**ASSIGNMENT:** Looking at the data below, count the lines that contain the string "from". Write only the total.

**INFORMATION SUPPLIED:**
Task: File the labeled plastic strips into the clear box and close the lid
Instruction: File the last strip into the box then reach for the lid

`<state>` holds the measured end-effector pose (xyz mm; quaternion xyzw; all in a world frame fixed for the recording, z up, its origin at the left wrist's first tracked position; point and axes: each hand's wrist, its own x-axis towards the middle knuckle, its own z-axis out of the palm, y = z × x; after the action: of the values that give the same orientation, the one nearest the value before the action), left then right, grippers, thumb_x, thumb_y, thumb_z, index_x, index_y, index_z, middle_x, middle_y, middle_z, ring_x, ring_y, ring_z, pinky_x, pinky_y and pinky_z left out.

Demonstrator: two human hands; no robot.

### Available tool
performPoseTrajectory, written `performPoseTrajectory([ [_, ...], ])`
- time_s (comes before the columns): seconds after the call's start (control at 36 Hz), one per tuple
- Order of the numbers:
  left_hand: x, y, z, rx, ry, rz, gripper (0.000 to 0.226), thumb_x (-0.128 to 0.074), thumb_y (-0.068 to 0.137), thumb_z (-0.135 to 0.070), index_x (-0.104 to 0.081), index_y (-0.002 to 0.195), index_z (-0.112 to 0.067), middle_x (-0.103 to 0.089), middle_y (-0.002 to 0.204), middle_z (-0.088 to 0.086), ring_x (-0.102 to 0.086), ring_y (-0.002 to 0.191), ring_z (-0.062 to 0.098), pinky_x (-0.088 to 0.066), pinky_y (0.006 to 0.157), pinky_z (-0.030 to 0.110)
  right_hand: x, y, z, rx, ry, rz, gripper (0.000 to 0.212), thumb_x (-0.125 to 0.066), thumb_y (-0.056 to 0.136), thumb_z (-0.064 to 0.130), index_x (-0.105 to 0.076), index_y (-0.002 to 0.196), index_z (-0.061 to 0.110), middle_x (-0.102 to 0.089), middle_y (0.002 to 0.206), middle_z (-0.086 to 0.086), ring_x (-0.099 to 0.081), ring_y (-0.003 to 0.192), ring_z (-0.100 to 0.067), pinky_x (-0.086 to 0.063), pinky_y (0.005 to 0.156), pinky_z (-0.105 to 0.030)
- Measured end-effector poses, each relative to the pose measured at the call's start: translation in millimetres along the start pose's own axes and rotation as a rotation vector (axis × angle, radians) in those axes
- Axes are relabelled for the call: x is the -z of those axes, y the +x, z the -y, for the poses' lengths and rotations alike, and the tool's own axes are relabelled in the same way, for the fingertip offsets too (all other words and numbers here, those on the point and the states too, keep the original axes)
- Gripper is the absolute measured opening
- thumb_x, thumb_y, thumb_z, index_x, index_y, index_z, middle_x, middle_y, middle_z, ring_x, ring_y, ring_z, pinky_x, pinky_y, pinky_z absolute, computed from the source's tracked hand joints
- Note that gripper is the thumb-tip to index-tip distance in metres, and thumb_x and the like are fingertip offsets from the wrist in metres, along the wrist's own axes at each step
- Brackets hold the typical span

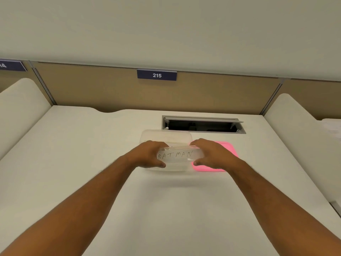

**WRITTEN ANSWER:** 2